The Garda’s operation into Irish criminals infiltrated by the takedown of an encrypted messaging platform, Ghost, has now expanded and resulted in the seizure of drugs valued at almost €16 million. The number of arrests has also increased to 11 suspects in custody.
While the main Irish gang compromised is The Family based in west Dublin, other Irish criminals were also using the platform, which appears to have been run from Sydney, Australia, but was being used by criminals around the world.
In total, three Irish gangs are at the centre of the Irish component of the investigation being run by the Garda arising from the supposedly private messages accessed by international law enforcement over a period of months.
As well as the 11 arrests made in the Republic, gardaí have also seized 42 devices used to access the Ghost messaging platform and 153 other electronic devices.
In an operation led by the Garda National Drugs and Organised Crime Bureau, about half of the drugs seized – cocaine valued at up to €8 million – was found in a truck in rural Co Wexford on Monday night. Four suspects were arrested there and another detained in a follow-up operation in Dublin.
When gardaí moved in on the group of suspects in Co Wexford, one of the trucks was found to have a concealed compartment, opened and closed by hydraulics, in which the seized cocaine was hidden when being imported into the Republic.
However, since then the operation – called Operation Kraken in Australia – has now yielded a much larger quantity of drugs and cash in the Republic.
This includes cocaine valued at €15.2 million, €350,000 in cash, €320,000 in cannabis, €100,000 in heroin and some cryptocurrency.
As the searches were carried out in Ireland, the Garda teams involved in that work, including this week, were aided on the ground by officers from the FBI, Australian Federal Police and Europol.
Assistant Commissioner Justin Kelly, speaking at a Europol event in The Hague on Wednesday morning where the results of the major international operation were revealed, said the law enforcement operation across the globe aimed to “disrupt, degrade and dismantle” dangerous gangs.
The Irish component of the operation was very significant as Irish criminals had adapted more readily to the Ghost platform than gangs in almost every other country under investigation. And while four drug trafficking gangs from Ireland were now under investigation, so too was a suspected facilitator of the Ghost platform in Ireland.

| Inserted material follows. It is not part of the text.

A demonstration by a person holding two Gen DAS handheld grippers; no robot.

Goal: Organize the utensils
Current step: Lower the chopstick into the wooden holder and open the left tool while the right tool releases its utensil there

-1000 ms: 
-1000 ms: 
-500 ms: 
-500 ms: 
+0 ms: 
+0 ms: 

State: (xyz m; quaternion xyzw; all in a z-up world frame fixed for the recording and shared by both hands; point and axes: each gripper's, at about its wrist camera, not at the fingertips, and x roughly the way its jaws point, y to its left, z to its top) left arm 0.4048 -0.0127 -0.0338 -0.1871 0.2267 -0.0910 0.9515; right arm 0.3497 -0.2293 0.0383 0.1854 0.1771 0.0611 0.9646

Mr Kelly added the operation was “particularly significant” for Ireland as the Republic had “the second highest number of users” of the Ghost platform. There was also a “significant cryptocurrency element” in Ireland, with gardaí currently “working through that”.
“I can assure you, there will be further arrests,” he said of the Irish operation. Mr Kelly, who leads the Garda’s Organised and Serious Crime branch, said the Irish gangs targeted not only operated in the Republic, but were also transnational in nature.
Because of that, it was vital the Garda was able to work with police forces from all over the world on the operation, as “it takes a network to defeat a network”.
Europol, the European policing agency, described the international operation as “a major action against an encrypted communication platform used for criminal activities, such as large-scale drugs trafficking, homicides and money laundering”.
The FBI, Canadian Mounted Police, French National Gendarmerie and Australian Federal Police were also involved, along with authorities in Iceland, Italy, the Netherlands and Sweden.